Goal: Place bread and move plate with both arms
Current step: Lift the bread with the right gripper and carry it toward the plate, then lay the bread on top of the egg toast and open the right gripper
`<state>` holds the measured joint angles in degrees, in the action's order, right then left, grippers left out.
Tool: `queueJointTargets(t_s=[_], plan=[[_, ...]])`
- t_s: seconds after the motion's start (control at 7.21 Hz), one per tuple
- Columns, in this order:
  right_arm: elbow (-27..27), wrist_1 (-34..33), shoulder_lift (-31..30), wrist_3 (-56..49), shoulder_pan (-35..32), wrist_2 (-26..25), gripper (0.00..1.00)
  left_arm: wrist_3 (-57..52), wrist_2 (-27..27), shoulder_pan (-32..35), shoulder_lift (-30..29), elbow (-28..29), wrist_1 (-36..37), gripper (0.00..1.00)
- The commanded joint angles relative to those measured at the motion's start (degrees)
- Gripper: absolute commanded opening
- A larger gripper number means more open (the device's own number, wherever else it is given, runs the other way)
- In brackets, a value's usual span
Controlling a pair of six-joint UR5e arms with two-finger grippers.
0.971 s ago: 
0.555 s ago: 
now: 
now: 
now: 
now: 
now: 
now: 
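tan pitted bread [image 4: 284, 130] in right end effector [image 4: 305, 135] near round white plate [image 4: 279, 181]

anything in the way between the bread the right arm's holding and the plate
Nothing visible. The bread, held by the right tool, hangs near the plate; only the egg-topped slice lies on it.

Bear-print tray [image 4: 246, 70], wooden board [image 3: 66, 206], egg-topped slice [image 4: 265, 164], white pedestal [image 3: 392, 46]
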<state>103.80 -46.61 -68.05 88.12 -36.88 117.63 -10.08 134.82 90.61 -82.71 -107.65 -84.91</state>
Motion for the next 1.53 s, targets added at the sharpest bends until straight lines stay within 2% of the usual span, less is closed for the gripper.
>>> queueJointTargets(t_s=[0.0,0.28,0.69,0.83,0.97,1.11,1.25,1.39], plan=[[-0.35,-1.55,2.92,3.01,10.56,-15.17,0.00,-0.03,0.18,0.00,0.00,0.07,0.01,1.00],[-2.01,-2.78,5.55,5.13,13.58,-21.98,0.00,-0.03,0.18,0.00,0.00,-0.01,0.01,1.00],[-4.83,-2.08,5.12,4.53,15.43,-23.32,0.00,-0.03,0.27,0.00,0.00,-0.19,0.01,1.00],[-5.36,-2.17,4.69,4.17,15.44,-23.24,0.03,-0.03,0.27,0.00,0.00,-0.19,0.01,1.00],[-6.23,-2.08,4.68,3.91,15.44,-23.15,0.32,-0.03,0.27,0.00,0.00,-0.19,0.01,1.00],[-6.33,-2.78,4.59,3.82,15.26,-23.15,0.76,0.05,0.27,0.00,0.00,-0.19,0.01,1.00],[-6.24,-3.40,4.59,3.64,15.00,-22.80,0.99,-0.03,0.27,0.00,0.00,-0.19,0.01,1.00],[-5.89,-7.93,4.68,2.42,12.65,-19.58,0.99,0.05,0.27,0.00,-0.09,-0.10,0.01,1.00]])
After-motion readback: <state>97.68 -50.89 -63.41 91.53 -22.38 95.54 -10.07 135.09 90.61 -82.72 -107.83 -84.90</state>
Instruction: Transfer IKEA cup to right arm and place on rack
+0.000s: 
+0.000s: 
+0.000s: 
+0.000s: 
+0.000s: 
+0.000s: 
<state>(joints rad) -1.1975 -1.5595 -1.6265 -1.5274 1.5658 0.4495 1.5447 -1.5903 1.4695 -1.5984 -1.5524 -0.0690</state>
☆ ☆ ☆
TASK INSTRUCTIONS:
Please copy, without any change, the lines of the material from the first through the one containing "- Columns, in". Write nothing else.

EXERCISE RESULT:
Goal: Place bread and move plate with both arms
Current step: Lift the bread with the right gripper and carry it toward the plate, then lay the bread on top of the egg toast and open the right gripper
`<state>` holds the measured joint angles in degrees, in the action's order, right then left, grippers left out.
Tool: `queueJointTargets(t_s=[_], plan=[[_, ...]])`
- t_s: seconds after the motion's start (control at 7.21 Hz), one per tuple
- Columns, in this order:

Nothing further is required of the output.